*Task objective*: Reproduce each line of the data exactly as it is.

-- Recorded data follows --

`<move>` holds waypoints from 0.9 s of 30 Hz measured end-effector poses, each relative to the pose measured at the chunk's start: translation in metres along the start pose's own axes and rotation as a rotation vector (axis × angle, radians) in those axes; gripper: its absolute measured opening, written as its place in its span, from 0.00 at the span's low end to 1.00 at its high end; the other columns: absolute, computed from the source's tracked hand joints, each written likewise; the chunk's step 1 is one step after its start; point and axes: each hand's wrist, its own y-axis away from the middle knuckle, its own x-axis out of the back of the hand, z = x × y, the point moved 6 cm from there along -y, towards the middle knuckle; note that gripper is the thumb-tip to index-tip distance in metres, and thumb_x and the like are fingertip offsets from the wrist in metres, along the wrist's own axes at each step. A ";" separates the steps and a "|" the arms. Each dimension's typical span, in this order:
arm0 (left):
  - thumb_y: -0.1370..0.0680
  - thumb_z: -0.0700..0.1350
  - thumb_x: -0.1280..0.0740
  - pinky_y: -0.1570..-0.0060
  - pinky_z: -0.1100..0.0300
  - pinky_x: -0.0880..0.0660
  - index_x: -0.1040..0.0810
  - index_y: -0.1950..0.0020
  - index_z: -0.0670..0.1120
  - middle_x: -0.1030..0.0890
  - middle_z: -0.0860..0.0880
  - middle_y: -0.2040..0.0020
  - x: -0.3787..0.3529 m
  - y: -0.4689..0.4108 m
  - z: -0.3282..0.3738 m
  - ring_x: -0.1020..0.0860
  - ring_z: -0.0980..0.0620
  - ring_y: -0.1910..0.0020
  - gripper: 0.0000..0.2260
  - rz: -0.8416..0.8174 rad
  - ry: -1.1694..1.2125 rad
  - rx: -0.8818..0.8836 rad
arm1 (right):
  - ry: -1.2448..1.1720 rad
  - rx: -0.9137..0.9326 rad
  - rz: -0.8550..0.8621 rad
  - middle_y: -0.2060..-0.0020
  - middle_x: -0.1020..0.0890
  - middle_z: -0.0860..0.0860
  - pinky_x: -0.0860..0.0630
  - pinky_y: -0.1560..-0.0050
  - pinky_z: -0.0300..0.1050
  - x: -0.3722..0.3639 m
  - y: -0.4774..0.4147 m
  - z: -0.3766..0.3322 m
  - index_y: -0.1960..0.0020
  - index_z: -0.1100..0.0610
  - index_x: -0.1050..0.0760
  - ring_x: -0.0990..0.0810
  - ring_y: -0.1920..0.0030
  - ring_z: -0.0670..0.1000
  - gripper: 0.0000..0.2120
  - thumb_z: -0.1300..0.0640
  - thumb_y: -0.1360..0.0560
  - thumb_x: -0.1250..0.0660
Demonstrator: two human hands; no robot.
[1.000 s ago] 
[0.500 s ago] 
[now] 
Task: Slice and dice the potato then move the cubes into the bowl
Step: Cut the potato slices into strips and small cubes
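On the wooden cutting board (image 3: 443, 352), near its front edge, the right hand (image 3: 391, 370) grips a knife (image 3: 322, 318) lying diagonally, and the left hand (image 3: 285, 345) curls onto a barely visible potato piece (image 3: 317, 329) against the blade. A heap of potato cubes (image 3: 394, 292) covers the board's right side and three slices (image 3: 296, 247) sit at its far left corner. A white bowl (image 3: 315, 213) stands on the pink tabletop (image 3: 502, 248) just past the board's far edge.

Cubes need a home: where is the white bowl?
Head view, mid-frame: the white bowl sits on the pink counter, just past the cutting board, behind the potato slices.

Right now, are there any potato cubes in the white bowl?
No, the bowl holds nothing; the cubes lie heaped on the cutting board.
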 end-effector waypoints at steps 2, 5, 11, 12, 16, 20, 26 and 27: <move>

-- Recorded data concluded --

*Task answer*:
`<move>` holds waypoints from 0.9 s of 30 Hz measured end-effector poses, each relative to the pose measured at the chunk's start: translation in metres along the start pose's own axes and rotation as a rotation vector (axis × angle, radians) in those axes; gripper: its absolute measured opening, written as its place in its span, from 0.00 at the span's low end to 1.00 at its high end; the other columns: absolute, computed from the source's tracked hand joints, each written likewise; the chunk's step 1 is one step after its start; point and axes: each hand's wrist, its own y-axis away from the middle knuckle, its own x-axis out of the back of the hand, z = x × y, the point moved 6 cm from there along -y, towards the middle knuckle; note that gripper is the thumb-tip to index-tip distance in metres, and thumb_x and the like are fingertip offsets from the wrist in metres, along the wrist's own axes at each step. A ";" separates the steps and a "|" the arms. Each dimension's typical span, in this order:
arm0 (left):
  - thumb_y: -0.1370..0.0680
  - thumb_z: -0.0700..0.1350
  - thumb_x: -0.1280..0.0740
  - pinky_y: -0.1570..-0.0060
  - pinky_z: -0.1100..0.0300
  - pinky_x: -0.0880..0.0660
  - index_x: -0.1040..0.0810
  - index_y: -0.1950..0.0020
  - index_z: -0.0670..0.1120
  - middle_x: -0.1030..0.0890
  - middle_z: -0.0860..0.0880
  - middle_y: -0.2040..0.0020
  - x: -0.3787..0.3529 m
  - y: -0.4689..0.4108 m
  - z: -0.3282..0.3738 m
  - ring_x: -0.1020..0.0860
  - ring_z: -0.0980..0.0620
  - ring_y: -0.1910..0.0020
  - gripper: 0.0000..0.2260
  - rz: -0.8416..0.8174 rad
  - ry: -1.1694..1.2125 rad
  - rx: -0.8818..0.8836 rad
arm1 (right):
  - ry: -1.2448..1.1720 rad
  - rx: -0.9137..0.9326 rad
  - rz: -0.8550..0.8621 rad
  - middle_y: -0.2060..-0.0020
  - middle_x: -0.1020..0.0890
  - middle_z: -0.0860..0.0860
  - pinky_x: -0.0860..0.0630
  - pinky_y: -0.1560..-0.0050
  - pinky_z: -0.0300..0.1050
  - x: -0.3722..0.3639 m
  - y: -0.4774..0.4147 m
  - z: -0.3766..0.3322 m
  - index_y: -0.1960..0.0020
  - index_z: -0.1100..0.0610
  - index_x: -0.1050..0.0760
  - ring_x: -0.0990..0.0810
  - ring_y: -0.1920..0.0030
  - ring_z: -0.0670..0.1000
  - gripper: 0.0000..0.2120
  - thumb_z: -0.1300..0.0640
  - thumb_y: -0.1360..0.0560
  - thumb_x: -0.1250..0.0660
Demonstrator: two human hands; no robot.
[1.000 s ago] 
[0.500 s ago] 
[now] 
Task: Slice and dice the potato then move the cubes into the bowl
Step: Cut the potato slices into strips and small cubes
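On the wooden cutting board (image 3: 443, 352), near its front edge, the right hand (image 3: 391, 370) grips a knife (image 3: 322, 318) lying diagonally, and the left hand (image 3: 285, 345) curls onto a barely visible potato piece (image 3: 317, 329) against the blade. A heap of potato cubes (image 3: 394, 292) covers the board's right side and three slices (image 3: 296, 247) sit at its far left corner. A white bowl (image 3: 315, 213) stands on the pink tabletop (image 3: 502, 248) just past the board's far edge.

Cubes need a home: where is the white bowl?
Head view, mid-frame: the white bowl sits on the pink counter, just past the cutting board, behind the potato slices.

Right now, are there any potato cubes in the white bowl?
No, the bowl holds nothing; the cubes lie heaped on the cutting board.
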 end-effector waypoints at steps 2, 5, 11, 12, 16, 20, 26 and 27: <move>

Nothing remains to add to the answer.